Especially in the last few months, I've had to make a few important, life changing decisions. I consulted the ones I respect in my life, listened to advise, but ultimately made my decisions on my own and not to please others. This was rather difficult for me since I used to make decisions to please others and would end up second guessing everything. This time, I went with my heart and my gut and I have never been happier! I drew from all the advice and made my decision based on that and my own. It was a growing point for me, that is for sure!

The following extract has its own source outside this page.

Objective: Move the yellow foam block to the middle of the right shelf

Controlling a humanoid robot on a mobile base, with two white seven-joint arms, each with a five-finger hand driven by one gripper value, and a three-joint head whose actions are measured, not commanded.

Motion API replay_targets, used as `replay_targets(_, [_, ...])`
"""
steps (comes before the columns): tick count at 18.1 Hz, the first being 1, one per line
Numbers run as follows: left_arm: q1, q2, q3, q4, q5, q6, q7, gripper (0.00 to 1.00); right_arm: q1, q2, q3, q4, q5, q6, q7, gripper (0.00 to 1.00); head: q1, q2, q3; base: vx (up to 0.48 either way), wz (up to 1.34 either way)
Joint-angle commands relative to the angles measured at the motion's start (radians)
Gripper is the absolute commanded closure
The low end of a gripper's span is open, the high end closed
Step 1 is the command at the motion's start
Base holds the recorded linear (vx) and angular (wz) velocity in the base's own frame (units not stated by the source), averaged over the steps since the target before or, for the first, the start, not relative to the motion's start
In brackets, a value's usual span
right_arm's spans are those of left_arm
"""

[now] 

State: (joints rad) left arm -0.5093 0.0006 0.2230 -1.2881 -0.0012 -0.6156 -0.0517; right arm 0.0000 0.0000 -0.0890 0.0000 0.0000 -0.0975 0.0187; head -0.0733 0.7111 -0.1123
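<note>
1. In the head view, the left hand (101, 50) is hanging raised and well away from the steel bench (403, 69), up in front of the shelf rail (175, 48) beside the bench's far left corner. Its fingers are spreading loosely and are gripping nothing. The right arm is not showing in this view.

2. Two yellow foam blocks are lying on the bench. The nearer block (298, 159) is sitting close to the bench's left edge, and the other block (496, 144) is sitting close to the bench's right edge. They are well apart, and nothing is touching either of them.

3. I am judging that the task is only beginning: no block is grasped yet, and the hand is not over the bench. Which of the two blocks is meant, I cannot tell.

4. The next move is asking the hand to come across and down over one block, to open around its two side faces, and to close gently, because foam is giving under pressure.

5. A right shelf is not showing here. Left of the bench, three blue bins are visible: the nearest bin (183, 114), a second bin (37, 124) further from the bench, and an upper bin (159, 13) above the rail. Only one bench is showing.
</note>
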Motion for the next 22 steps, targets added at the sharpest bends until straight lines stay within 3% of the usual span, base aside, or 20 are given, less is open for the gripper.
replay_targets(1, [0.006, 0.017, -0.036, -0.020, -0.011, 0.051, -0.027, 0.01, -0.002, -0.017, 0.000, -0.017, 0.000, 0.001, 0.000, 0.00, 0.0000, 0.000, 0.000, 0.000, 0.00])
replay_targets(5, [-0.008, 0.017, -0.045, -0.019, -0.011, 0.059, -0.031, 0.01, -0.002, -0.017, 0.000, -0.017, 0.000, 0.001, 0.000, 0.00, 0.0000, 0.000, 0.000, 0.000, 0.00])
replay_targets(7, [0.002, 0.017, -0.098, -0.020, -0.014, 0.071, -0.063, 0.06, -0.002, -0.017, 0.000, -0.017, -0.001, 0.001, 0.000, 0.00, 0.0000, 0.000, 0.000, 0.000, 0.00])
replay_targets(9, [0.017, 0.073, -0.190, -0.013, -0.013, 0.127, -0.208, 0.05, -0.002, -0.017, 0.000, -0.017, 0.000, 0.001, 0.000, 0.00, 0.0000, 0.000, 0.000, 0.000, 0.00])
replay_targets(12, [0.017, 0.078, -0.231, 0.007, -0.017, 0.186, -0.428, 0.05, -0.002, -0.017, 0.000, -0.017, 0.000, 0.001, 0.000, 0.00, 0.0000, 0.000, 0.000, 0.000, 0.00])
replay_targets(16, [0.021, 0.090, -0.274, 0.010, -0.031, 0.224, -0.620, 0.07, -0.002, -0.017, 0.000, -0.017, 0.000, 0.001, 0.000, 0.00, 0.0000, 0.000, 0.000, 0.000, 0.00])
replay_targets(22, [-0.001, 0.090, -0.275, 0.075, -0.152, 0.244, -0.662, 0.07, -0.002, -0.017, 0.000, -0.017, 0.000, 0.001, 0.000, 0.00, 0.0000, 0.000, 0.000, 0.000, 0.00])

If someone isn't happy with what I have chosen then they should feel comfortable enough to come to me and chat, otherwise, be happy that I'm happy!

4. Making a decision and not feeling as if you need to justify it

So this one goes with #3, with what I have gone through in my life, no one else knows what is in my heart. Prior to this past year, whenever I would be asked a question, whether it was to criticize me or not, I still put up a front and avoid the questions with a ton of justifications. I was sick of that life, so I chose to be confident with what I am doing in my life and went on with it. No one fronts, no more worrying about pleasing others. This life is mine to live, and by God, I will live it to fullest!

3. Put family first, no matter what

To me, family isn't just blood. In the past, I would put something or someone in front of my family and I ended up missing birthdays, events, and holidays. Never again will I allow myself to do this, so I have made them a priority. I won;t cut them out when they don't agree, I will educate them on why I chose to do what I've done and leave their ultimate judgement to them. I won't be angry at their decision, just love them regardless. I have wasted too much time on petty things and life is way too short for all of that! Putting time into my family so I have no regrets!

2. Realize you're never too old to get more education

If you've read my nursing school story or if I have told you in person, you know that I have been super gun shy to return to school. Now, I have chosen to return this fall and finally finish! I will be so excited to finish what I started 4 years ago. It has always weighed on my ego and I am looking forward to accomplishing my goals. No one should regret not getting an education. There are resources and programs that fit. If you want it bad enough, you'll make it work. 

1. That your past does not define you, but gives you motivation to strive

Well, if this year hasn't educated me about myself and others, I don't know what it did! I have gone through my fair share of heartaches and hindrances, for a long time I allowed these things to define me. But after anxiety attacks, stressing about pointless things, and causing trouble that didn't need to be had in the first place. After prayer and quiet time (see what I did there), I made the mental decision to not allowed it all to control me any longer. Best decision! You know, these decisions you make will show you they were the right ones when you feel relieved after the final choice.
This list is important to me! This year, I have grown personally and I am proud of myself! I look forward to the fall and enjoying the life I've made around me!